● Problem to work on
Everything in the listing below from the line containing "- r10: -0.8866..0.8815" through the line containing "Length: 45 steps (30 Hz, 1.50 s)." must be repeated exactly; the remaining lines are not wanted.
-*-*-
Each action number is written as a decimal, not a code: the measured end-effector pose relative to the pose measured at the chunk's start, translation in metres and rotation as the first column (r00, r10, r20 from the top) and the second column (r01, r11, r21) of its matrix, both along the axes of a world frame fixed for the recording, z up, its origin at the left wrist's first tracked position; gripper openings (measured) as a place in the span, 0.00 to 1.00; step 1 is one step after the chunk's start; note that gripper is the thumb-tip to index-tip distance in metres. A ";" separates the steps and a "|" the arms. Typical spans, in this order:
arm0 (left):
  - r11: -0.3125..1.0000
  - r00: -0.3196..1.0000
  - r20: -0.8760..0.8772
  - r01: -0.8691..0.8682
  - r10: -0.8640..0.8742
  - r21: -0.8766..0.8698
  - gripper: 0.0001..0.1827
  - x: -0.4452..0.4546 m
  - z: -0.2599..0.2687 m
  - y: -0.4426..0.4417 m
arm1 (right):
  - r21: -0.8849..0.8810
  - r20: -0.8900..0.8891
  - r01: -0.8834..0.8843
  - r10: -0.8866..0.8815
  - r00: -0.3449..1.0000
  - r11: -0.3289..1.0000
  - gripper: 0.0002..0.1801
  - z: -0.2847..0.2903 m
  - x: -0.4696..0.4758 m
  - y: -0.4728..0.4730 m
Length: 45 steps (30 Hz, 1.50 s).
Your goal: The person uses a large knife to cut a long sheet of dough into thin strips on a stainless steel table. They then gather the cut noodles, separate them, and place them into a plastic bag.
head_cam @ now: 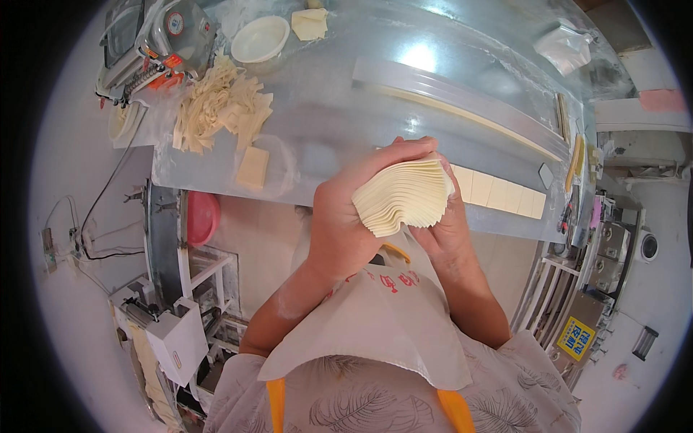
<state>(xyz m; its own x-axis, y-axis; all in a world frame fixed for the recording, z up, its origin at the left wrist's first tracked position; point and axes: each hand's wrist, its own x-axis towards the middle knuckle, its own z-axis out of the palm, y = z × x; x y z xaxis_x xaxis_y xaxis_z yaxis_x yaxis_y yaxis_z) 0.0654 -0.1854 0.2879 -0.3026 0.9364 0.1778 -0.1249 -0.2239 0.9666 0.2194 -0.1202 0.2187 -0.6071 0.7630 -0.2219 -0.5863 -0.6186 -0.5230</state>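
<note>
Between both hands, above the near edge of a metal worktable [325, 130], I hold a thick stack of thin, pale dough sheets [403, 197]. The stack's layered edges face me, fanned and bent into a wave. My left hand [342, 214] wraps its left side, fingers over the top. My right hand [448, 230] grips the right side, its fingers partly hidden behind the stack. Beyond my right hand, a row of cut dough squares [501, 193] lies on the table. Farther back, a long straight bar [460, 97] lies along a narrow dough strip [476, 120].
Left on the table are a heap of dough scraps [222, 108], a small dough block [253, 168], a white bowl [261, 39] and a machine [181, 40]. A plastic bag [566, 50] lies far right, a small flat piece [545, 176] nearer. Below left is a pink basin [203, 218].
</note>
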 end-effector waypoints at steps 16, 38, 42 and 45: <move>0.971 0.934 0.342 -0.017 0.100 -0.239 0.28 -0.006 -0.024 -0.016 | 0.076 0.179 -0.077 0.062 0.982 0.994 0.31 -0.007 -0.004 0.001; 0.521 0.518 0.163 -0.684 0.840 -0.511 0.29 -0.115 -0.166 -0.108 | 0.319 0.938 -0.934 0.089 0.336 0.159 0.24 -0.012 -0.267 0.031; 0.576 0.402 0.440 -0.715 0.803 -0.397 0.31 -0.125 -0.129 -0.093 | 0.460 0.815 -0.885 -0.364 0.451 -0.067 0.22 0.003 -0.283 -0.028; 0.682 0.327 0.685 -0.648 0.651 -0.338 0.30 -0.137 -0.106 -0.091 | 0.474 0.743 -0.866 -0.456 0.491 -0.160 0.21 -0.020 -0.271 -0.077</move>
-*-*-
● Answer to this exercise
  - r10: -0.8866..0.8815
  - r00: -0.3449..1.0000
  - r11: -0.3289..1.0000
  - gripper: 0.0002..0.1801
  - z: -0.2847..0.2903 m
  - x: -0.4696..0.4758 m
  - y: -0.4728..0.4730 m
Length: 45 steps (30 Hz, 1.50 s).

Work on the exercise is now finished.